According to Yeo, the United States also appears focused on maintaining the overall structure of existing trade agreements while using alternative legal tools to restore tariff leverage.
“The U.S. government’s objective is to preserve and maintain the trade deals it has already concluded as much as possible while using other legal instruments to restore tariffs to previous levels,” he said.
He noted that Washington had earlier imposed a blanket 10 percent tariff under Section 122 of the Trade Act as a temporary measure because Section 301 investigations typically require months to complete.
“Section 301 investigations generally take several months to a year, which is why the U.S. first imposed the across-the-board 10 percent tariff under Section 122,” Yeo said.
Based on the expected timeline, he said tariff adjustments under Section 301 could begin emerging around mid-July.
Trade experts say the political context in Washington may also shape how aggressively tariffs are applied.
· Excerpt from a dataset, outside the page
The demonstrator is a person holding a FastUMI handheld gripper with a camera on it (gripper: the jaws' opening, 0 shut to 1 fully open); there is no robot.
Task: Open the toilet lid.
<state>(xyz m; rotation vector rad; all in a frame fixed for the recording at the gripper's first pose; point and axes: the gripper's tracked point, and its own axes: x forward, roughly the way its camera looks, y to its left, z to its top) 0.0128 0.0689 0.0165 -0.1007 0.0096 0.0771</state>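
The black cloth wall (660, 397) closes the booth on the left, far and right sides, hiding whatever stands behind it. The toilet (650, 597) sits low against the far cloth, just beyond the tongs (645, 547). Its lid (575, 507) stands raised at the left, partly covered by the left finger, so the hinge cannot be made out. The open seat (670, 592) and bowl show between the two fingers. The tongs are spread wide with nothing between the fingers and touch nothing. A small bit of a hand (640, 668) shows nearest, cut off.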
Heo Yoon, professor of international trade at the Graduate School of International Studies at Sogang University, said tariffs are a major element of economic campaign strategy for U.S. midterm elections.
“Because Section 301 tariffs are item-based, their scope is narrower than the previous reciprocal tariffs and the resulting tariff revenue could be significantly lower,” he said. “That may lead the U.S. government to impose higher tariffs on specific sectors to make up the difference.”
“The USTR hearings are essentially a negotiating table where the 16 economies under investigation will face the United States,” Heo said. “Both the government and the private sector must prepare detailed rebuttals to the U.S. arguments in order to minimize potential tariff damage.”